PROBLEM →
Filter the listing below, please, and copy only the lines with the word "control".

-- EXERCISE INPUT follows --

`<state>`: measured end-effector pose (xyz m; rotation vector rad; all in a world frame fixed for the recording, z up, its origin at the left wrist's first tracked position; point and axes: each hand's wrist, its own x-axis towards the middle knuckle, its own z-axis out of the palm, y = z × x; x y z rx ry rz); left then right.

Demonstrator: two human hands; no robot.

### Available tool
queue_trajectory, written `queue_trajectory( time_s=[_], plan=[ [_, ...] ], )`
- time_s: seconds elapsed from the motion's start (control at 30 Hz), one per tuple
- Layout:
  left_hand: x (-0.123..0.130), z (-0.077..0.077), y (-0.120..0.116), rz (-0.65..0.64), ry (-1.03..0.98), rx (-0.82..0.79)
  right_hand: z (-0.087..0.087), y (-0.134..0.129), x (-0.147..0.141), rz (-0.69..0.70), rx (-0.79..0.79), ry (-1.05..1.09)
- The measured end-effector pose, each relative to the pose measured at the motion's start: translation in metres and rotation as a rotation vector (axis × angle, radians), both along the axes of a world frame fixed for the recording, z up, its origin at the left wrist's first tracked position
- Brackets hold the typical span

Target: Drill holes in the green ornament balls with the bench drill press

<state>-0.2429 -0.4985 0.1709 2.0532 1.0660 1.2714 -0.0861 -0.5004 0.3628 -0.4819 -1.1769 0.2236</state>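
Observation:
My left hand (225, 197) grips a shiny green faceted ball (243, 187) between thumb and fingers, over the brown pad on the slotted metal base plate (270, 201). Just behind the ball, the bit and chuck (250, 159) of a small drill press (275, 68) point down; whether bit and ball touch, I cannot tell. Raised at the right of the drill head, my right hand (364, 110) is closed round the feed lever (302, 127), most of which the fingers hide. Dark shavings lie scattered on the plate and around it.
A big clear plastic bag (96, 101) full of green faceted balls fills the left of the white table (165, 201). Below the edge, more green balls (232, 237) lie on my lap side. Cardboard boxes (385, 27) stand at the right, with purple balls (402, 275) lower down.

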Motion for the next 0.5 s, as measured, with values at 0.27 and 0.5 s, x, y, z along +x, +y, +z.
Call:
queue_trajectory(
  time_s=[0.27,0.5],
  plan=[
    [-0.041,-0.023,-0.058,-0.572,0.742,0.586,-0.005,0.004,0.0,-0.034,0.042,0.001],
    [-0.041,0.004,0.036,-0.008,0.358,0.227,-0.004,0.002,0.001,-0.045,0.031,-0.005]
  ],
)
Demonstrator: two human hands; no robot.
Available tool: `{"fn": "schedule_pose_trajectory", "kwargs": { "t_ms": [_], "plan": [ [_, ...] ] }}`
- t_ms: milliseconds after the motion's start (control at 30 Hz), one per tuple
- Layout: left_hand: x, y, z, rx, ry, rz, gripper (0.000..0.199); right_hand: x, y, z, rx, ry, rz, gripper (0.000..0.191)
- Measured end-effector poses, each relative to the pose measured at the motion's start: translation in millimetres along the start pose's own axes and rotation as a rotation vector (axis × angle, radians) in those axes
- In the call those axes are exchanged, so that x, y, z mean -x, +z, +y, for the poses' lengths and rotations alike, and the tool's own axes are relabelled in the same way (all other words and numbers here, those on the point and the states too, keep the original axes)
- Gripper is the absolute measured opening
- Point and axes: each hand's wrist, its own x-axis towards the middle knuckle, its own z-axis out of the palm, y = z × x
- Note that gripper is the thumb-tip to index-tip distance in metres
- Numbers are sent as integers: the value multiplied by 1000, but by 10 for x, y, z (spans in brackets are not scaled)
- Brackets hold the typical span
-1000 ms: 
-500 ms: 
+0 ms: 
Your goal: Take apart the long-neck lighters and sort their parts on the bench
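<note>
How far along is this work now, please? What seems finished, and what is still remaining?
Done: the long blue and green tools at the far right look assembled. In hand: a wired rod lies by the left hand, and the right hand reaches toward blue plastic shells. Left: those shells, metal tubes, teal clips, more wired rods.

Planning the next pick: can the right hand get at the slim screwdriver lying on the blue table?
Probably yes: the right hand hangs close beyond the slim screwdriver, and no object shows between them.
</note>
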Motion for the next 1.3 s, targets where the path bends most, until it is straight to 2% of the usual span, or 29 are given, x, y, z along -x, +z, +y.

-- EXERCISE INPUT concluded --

OUTPUT →
- time_s: seconds elapsed from the motion's start (control at 30 Hz), one per tuple
- t_ms: milliseconds after the motion's start (control at 30 Hz), one per tuple

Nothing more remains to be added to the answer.